**WHAT TO WORK ON:** Restate exactly the lines from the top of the listing below to the line containing "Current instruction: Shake"; the remaining lines are not wanted.

**RECORDS FOR PROCESSING:**
+++++
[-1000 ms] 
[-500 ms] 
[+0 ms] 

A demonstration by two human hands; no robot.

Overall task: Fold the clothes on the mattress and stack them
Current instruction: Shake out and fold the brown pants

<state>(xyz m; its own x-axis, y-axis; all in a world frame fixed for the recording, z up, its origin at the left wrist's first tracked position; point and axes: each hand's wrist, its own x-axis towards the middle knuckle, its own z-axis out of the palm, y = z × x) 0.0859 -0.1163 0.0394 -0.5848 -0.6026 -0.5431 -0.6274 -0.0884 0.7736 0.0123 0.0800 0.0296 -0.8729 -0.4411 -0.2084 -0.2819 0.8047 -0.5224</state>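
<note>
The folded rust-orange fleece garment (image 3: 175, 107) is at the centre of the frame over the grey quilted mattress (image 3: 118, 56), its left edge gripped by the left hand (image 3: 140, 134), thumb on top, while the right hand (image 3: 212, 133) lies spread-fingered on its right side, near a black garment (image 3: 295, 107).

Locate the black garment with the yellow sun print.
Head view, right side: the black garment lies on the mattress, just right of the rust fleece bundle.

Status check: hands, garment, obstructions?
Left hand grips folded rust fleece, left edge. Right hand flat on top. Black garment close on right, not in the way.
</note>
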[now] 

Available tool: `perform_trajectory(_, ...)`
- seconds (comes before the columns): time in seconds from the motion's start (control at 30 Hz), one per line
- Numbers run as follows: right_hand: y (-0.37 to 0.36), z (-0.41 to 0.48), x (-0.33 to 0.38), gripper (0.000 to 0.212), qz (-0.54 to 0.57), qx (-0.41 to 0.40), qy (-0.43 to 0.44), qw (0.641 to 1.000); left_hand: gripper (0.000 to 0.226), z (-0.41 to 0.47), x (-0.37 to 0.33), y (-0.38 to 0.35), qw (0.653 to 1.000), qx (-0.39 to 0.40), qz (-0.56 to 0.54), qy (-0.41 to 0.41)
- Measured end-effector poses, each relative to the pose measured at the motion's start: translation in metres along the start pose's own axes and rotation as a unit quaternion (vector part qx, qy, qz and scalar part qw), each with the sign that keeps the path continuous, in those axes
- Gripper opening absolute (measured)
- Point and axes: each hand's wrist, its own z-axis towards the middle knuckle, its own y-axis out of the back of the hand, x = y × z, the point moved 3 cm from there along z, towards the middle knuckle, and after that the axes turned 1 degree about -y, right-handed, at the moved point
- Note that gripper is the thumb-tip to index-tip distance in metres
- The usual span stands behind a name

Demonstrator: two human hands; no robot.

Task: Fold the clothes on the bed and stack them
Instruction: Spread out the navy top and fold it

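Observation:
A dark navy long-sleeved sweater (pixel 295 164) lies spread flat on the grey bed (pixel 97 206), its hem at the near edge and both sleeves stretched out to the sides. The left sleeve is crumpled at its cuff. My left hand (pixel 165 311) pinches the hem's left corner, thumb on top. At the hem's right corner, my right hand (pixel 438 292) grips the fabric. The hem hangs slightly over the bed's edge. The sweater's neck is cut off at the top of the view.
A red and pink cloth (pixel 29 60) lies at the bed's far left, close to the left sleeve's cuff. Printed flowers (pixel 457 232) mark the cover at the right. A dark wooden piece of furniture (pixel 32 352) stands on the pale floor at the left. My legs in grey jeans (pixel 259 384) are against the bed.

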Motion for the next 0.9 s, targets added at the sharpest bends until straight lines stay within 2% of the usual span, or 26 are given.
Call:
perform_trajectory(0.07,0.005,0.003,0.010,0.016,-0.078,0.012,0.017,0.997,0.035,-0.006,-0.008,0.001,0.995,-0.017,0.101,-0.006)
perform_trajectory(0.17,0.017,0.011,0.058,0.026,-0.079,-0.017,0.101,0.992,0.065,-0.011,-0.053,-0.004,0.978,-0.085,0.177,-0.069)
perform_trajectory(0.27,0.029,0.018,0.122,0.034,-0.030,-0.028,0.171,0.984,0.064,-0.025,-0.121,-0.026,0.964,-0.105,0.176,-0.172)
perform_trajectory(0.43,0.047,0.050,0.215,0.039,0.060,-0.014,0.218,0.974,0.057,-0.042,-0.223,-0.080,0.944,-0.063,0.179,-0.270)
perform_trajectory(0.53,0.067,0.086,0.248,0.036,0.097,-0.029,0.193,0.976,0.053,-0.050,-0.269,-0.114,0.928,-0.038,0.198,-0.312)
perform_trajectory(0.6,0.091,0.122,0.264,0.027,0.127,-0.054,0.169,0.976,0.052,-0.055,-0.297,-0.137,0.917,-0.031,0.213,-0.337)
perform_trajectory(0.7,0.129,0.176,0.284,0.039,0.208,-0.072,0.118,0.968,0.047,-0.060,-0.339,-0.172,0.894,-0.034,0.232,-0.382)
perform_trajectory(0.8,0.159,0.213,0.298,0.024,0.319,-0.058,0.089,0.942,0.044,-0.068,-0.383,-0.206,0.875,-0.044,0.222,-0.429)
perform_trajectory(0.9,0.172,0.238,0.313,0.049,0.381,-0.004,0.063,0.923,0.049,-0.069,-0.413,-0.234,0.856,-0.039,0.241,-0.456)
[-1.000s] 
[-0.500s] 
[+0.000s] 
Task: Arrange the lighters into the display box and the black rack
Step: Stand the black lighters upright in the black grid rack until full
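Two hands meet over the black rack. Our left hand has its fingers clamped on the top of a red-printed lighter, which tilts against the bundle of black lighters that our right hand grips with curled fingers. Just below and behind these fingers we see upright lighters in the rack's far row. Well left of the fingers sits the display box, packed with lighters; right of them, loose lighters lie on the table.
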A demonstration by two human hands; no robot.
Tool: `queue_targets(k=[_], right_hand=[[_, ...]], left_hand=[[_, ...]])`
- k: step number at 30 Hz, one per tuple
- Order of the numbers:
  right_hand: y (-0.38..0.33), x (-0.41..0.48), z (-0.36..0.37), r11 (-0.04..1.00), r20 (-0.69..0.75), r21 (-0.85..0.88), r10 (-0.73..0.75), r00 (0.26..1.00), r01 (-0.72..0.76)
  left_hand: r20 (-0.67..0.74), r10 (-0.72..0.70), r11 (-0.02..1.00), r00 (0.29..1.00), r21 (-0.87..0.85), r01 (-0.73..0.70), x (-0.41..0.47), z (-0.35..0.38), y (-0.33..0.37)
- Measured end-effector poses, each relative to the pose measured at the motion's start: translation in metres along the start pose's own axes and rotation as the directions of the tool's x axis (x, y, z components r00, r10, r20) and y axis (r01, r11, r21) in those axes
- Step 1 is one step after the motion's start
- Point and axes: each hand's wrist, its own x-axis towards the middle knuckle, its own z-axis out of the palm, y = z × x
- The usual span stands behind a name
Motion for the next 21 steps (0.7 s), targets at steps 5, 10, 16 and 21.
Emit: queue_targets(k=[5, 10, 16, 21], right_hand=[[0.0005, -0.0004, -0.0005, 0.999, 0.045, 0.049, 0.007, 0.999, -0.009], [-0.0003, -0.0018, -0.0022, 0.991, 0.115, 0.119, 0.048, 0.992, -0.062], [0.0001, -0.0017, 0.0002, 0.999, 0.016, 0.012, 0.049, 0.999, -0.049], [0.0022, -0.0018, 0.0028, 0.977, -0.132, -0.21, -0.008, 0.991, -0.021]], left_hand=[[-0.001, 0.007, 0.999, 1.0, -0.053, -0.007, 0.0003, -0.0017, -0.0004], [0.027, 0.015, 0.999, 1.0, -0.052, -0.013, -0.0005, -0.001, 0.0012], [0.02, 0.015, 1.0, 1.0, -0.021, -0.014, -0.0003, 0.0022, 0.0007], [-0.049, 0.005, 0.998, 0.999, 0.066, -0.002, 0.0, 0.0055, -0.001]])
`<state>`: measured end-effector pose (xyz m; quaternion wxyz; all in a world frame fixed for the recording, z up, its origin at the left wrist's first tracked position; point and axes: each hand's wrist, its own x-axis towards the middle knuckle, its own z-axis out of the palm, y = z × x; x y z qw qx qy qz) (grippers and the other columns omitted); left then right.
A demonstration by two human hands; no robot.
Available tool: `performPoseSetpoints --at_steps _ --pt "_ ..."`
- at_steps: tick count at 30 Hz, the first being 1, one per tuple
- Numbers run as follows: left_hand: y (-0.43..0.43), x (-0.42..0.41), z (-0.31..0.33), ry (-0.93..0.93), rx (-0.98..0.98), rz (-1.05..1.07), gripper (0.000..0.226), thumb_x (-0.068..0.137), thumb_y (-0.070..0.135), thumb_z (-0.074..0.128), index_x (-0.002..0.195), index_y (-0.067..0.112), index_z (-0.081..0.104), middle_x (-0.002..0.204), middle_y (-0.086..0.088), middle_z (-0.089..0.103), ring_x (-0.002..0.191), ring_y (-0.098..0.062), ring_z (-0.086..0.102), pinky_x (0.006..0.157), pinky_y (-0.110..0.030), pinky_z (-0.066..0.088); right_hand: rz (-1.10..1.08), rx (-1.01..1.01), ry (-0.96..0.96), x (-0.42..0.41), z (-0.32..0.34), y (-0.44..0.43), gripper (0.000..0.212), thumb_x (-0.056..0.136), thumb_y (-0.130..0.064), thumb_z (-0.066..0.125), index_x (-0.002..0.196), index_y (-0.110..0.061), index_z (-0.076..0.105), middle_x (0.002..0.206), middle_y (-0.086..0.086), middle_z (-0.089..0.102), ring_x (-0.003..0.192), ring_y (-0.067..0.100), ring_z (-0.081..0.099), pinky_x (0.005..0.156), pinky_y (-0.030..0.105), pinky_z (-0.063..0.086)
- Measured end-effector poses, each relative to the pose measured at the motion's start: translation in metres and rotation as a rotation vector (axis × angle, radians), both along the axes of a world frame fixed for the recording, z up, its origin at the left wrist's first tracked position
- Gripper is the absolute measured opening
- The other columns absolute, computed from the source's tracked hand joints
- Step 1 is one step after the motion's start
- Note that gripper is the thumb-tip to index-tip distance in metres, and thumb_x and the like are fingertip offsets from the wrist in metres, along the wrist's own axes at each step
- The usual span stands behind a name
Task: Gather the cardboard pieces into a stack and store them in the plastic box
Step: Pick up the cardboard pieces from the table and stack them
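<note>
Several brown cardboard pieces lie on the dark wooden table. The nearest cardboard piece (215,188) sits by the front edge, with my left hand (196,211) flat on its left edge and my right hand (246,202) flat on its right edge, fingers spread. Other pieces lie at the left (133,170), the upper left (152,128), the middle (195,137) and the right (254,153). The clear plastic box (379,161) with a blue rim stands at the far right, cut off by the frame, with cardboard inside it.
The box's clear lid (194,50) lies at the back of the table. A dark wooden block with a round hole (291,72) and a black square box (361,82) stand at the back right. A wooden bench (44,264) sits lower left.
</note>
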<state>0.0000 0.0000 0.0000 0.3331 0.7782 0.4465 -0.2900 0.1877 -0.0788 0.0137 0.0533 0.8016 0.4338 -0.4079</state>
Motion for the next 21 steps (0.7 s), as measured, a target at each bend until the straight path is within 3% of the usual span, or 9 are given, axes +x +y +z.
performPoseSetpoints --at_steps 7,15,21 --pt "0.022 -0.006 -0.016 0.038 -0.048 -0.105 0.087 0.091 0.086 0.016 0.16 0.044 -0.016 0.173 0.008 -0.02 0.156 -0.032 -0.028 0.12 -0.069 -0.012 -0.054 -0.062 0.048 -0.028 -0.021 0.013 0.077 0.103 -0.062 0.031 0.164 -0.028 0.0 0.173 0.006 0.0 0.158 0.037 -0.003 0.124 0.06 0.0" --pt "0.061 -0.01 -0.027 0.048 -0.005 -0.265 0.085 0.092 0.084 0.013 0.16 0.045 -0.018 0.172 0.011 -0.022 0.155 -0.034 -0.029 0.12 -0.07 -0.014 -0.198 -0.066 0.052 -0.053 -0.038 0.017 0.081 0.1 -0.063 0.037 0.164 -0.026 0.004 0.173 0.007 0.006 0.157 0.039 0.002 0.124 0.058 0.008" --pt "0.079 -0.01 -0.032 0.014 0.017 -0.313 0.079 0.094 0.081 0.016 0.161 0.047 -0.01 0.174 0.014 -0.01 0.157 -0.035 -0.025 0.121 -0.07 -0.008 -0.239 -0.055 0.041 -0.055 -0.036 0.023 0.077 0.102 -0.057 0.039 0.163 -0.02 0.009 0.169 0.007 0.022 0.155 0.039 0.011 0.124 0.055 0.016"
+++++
**ANSWER TO THE PROBLEM:**
[-1000 ms] 
[-500 ms] 
[+0 ms] 

A demonstration by two human hands; no robot.

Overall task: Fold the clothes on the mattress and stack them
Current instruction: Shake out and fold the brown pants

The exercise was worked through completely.